Let me assure you that I’m certainly familiar with the arguments against the federal government helping the U.S. auto industry survive the most severe economic crisis since the Great Depression. Somehow the fact that I work for a General Motors dealer doesn’t stop close friends or total strangers from telling me that if GM, Ford and Chrysler can’t make it through this crisis on their own — well, too bad for “Detroit,” but it really doesn’t affect anyone else. Or does it?
The reality is that every state — and virtually every community — in America has a stake in the future of the domestic auto industry.  General Motors, Ford and Chrysler directly employ 240,000 people, provide health care to nearly 2 million Americans, and pay pension benefits to 775,000 retirees and surviving spouses.
That’s just the start. GM, Ford and Chrysler support another 5 million jobs, American jobs at parts suppliers, service providers, and, of course, auto dealerships like mine, supporting jobs in all 50 states. In fact, GM alone has more than 6,000 dealerships in the U.S. These independent small businesses employ some 344,000 people with a total annual payroll of $16.8.
The financial crisis is obviously hurting every sector of our economy. But the auto industry — foreign as well as domestic — has been hit especially hard because the car business runs on credit, and the credit markets have stopped functioning as they normally do.  Lenders have stopped lending because many have suffered massive loan losses and are struggling with their own balance sheets and capital reserves.  

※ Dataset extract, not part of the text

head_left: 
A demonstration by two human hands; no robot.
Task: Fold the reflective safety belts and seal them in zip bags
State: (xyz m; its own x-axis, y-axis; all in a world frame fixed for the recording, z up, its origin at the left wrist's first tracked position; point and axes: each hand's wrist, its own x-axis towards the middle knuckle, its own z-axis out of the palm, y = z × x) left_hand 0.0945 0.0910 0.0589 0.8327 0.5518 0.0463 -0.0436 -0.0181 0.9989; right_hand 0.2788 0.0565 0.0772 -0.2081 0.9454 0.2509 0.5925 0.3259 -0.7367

As a result, automakers and suppliers can’t get credit to invest in retooling factories or developing advanced-propulsion technologies.  Dealers can’t get credit to finance their inventories and other routine business expenses.  And consumers can't get credit to buy new cars.  And even for those consumers who could get loans, gloom about the economy and worry about their own jobs have discouraged car-buying and driven consumer confidence to an all-time low.
A new study by the highly respected Center for Automotive Research (CAR) concluded that if all three U.S. automakers were to cease operations, the U.S. economy would lose 2.95 million direct and indirect jobs in the first year. Governments would lose at least $156.4-billion in taxes over the first three years.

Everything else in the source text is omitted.